No último 27 de junho, a poeta cordelista, pedagoga e radialista sergipana Izabel Nascimento participou do III Encontro de Cordelistas da Paraíba. No painel virtual "O cordel como ferramenta de transformação social", a também presidente fundadora da Academia Sergipana de Cordel apresentou um resgate histórico para denunciar os profundos impactos do patriarcado no universo do cordel. O incômodo de diversos cordelistas homens na plateia tornou-se evidente, mas foi nas redes sociais que artista recebeu ataques, julgamentos e questionamentos sobre sua atuação no gênero. Nasceu, após o episódio machista, a campanha #cordelsemmachismo.

"O machismo é uma realidade que também se expressa fortemente dentro do cordel. Há algumas semanas, o cordel brasileiro tem vivenciado um marco histórico a partir do Movimento de Mulheres Cordelistas Contra o Machismo. Há muito tempo nós mulheres passamos por situações em que somos depreciadas, excluídas, boicotadas, assediadas.
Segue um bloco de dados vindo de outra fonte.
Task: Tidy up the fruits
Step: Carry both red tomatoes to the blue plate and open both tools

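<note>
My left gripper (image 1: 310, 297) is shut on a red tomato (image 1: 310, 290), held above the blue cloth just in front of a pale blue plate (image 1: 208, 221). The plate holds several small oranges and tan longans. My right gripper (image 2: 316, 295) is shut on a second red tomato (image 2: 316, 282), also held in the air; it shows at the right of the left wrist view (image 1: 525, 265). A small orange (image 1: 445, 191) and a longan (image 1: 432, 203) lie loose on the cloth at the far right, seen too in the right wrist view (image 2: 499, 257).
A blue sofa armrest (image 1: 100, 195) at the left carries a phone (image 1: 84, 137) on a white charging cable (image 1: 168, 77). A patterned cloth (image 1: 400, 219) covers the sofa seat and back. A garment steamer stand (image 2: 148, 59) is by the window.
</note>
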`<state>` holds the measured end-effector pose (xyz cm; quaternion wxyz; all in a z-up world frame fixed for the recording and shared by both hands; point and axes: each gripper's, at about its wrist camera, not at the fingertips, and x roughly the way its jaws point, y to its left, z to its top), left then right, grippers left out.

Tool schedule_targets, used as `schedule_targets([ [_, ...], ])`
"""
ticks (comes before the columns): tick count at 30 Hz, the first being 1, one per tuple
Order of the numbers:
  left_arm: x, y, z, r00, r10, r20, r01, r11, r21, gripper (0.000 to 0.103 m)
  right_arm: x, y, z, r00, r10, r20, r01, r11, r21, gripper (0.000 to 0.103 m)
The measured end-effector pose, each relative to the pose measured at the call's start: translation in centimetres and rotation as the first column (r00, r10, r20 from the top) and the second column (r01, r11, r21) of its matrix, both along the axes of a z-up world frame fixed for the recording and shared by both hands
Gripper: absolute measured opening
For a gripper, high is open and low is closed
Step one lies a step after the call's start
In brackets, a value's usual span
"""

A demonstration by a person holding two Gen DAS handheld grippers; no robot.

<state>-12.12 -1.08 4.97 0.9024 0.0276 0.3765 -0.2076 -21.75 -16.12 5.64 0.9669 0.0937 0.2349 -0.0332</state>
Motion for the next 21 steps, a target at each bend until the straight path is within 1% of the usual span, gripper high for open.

Estas ações ocorrem em maior ou menor grau. Importante mencionar que o machismo no cordel está além do comportamento dos poetas em relação às mulheres. Ele se expressa também na própria literatura, que registra e perpetua esta visão", pontua Izabel. Com mais de 100 títulos publicados e 30 anos de trajetória no cordel, a poeta defende que campanhas por diversas vozes provocam o debate, apresentam pautas e promovem transformação.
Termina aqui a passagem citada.